Function calling, stack management, and calling conventions.

The Stack: Concept

The stack is memory that grows DOWNWARD (toward lower addresses). RSP (Stack Pointer) always points to the TOP of the stack.

Memory Address
     High
      │
      │   ┌─────────────────┐
      │   │ Previous data   │
      │   ├─────────────────┤ ← RSP before push
      │   │ (empty/garbage) │
      │   ├─────────────────┤ ← RSP after push
      │   │   Pushed value  │
      │   ├─────────────────┤
      ▼   │                 │
     Low

PUSH decreases RSP (moves "up" in diagram, but DOWN in address)
POP  increases RSP (moves "down" in diagram, but UP in address)
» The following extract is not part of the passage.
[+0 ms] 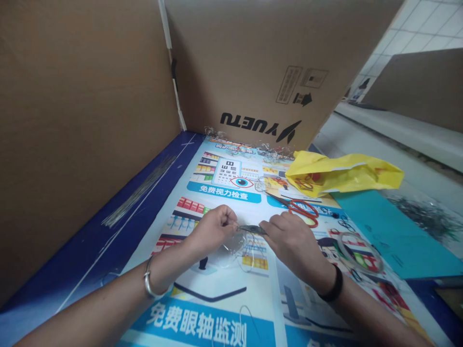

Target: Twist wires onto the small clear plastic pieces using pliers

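My left hand (213,229) is closed in a pinch on a thin wire (237,250) that loops down over the printed poster (217,308). My right hand (289,238) is closed round small dark pliers (252,229), whose tip meets the wire between the two hands. A silver bangle is on my left wrist and a black band on my right. Red-handled scissors (302,209) lie just beyond my right hand.
Cardboard walls (83,106) stand at the left and back. A bundle of straight wires (135,193) lies at the left. A yellow plastic bag (340,173) lies at the back right, a roll of clear tape (358,250) to the right, and shiny wire pieces (249,147) by the back wall.
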A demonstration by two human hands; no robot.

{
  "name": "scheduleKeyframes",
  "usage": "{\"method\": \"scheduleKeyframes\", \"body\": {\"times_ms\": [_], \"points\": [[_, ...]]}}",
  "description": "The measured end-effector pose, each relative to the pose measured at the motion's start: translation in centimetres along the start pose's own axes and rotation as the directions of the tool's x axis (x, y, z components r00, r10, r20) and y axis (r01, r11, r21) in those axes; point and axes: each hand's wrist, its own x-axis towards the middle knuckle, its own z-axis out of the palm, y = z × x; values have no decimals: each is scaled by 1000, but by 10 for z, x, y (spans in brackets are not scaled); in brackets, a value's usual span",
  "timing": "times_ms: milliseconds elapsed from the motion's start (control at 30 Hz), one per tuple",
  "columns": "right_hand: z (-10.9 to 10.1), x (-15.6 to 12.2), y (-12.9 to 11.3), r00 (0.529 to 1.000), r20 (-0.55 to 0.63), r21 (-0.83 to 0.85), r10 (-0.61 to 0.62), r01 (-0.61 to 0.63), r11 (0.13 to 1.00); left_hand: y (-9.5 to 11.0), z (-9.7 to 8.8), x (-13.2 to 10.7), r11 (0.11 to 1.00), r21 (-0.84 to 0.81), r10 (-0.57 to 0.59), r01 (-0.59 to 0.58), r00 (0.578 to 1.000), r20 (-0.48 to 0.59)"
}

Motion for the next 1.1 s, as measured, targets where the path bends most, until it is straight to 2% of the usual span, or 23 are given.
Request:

Why downward? Historical reasons, but useful: stack and heap grow toward each other, maximizing memory usage. If they meet, you’re out of memory.

Push and Pop

; PUSH - Store value on stack
push rax            ; RSP = RSP - 8; [RSP] = RAX
                    ; (64-bit: always pushes 8 bytes on x86-64)

; Equivalent to:
sub rsp, 8
mov [rsp], rax

; PUSH memory
push QWORD PTR [rbx]  ; Push value from memory address in rbx

; PUSH immediate
push 42             ; Push literal value

; POP - Retrieve value from stack
pop rax             ; RAX = [RSP]; RSP = RSP + 8

; Equivalent to:
mov rax, [rsp]
add rsp, 8

; POP to memory
pop QWORD PTR [rbx]   ; Pop into memory address

; Common patterns
push rbx            ; Save callee-saved register
push rbp
; ... do work ...
pop rbp             ; Restore in REVERSE order
pop rbx

CRITICAL: x86-64 requires 16-byte stack alignment before CALL. The CALL instruction pushes 8 bytes (return address), so on function entry, RSP mod 16 == 8. Adjust accordingly when allocating stack space.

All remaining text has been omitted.